The effort to suppress student voting

College students voted in 2018. I know this because Florida International University allowed for a polling station in one of its buildings. But we can’t have students voting because they tend to skew Democratic.

The headline example is in New Hampshire. There, a Republican-backed law took effect this fall requiring newly registered voters who drive to establish “domicile” in the state by securing New Hampshire driver’s licenses and auto registrations, which can cost hundreds of dollars annually.

The dots are not hard to connect: According to the Tufts study, six in 10 New Hampshire college students come from outside the state, a rate among the nation’s highest. As early as 2011, the state’s Republican House speaker at the time, William O’Brien, promised to clamp down on unrestricted voting by students, calling them “kids voting liberal, voting their feelings, with no life experience.”

Florida’s Republican secretary of state outlawed early-voting sites at state universities in 2014, only to see 60,000 voters cast on-campus ballots in 2018 after a federal court overturned the ban. This year, the State Legislature effectively reinstated it, slipping a clause into a new elections law that requires all early-voting sites to offer “sufficient non-permitted parking” — an amenity in short supply on densely packed campuses.

North Carolina Republicans enacted a voter ID law last year that recognized student identification cards as valid — but its requirements proved so cumbersome that major state universities were unable to comply. A later revision relaxed the rules, but much confusion remains, and fewer than half the state’s 180-plus accredited schools have sought to certify their IDs for voting.
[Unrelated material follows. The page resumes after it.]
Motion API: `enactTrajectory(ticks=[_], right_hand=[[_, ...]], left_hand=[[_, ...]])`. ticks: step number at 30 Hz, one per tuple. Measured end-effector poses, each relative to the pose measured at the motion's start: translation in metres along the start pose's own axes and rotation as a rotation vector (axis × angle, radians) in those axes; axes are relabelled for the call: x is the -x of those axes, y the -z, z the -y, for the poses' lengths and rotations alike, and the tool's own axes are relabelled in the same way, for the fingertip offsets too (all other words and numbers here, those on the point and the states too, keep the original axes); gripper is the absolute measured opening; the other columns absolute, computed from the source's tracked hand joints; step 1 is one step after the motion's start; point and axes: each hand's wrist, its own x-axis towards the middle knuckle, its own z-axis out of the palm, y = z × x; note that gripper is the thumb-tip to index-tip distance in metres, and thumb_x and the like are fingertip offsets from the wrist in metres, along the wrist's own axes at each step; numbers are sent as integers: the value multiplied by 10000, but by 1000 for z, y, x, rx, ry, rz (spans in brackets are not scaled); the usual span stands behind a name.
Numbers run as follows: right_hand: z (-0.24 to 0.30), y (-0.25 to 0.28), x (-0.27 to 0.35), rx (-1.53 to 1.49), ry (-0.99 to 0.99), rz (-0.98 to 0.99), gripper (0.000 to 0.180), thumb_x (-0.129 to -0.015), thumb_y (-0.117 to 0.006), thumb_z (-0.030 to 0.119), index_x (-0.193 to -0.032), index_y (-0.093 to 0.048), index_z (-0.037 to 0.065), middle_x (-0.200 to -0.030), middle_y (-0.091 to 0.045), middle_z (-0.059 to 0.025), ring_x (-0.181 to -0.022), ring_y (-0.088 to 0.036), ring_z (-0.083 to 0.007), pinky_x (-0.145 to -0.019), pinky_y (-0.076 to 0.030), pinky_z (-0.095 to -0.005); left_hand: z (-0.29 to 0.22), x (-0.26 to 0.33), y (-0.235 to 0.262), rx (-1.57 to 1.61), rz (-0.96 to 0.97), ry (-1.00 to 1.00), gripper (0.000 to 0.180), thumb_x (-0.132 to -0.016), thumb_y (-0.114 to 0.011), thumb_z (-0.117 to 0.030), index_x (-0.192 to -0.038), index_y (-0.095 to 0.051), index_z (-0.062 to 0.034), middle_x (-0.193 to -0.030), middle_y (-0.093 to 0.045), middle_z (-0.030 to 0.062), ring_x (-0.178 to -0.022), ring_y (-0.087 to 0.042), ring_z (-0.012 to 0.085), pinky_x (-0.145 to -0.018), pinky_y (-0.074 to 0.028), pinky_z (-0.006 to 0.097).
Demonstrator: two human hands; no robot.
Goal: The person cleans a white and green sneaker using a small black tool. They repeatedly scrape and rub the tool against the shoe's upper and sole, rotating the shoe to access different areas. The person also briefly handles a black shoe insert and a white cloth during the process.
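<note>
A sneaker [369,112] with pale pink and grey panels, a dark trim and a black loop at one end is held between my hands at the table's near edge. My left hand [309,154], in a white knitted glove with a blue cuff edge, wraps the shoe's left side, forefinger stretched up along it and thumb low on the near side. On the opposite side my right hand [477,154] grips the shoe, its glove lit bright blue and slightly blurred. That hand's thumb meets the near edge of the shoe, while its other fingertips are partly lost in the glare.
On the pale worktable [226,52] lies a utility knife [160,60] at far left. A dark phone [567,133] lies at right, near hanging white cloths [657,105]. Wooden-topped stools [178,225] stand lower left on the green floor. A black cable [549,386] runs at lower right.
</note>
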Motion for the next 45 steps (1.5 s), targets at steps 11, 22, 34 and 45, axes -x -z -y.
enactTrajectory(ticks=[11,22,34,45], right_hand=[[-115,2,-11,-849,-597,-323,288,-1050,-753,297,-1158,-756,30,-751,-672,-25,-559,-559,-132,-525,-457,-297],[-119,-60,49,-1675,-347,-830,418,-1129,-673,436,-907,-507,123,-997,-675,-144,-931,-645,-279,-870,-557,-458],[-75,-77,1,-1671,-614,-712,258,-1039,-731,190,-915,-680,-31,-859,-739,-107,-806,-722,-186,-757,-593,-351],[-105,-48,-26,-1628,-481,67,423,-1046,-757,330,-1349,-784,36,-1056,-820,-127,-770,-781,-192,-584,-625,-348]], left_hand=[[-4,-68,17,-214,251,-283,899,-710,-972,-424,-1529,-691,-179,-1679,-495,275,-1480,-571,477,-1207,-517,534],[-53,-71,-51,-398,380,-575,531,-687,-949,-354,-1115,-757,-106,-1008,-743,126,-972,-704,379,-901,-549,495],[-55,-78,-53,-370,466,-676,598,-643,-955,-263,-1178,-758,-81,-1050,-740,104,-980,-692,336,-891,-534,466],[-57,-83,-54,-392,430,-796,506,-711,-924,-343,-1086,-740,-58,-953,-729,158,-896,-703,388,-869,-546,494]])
Wisconsin Republicans also have imposed tough restrictions on using student IDs for voting purposes. The state requires poll workers to check signatures only on student IDs, although some schools issuing modern IDs that serve as debit cards and dorm room keys have removed signatures, which they consider a security risk.

The law also requires that IDs used for voting expire within two years, while most college ID cards have four-year expiration dates. And even students with acceptable IDs must show proof of enrollment before being allowed to vote.

The Republican Party has made suppression of the franchise an essential part of its operations for close to forty years. It’s at the state level where the malfeasance happens, but they take their cues from a GOP Senate and president. Hence, a President Jeb! or President Plankton would’ve endorsed these practices. The truest line said on the record in today’s NYT story about suburban voters by a Kent County Trump supporter: “Just take out his name and look what he’s done for our community. Focus on his policies.”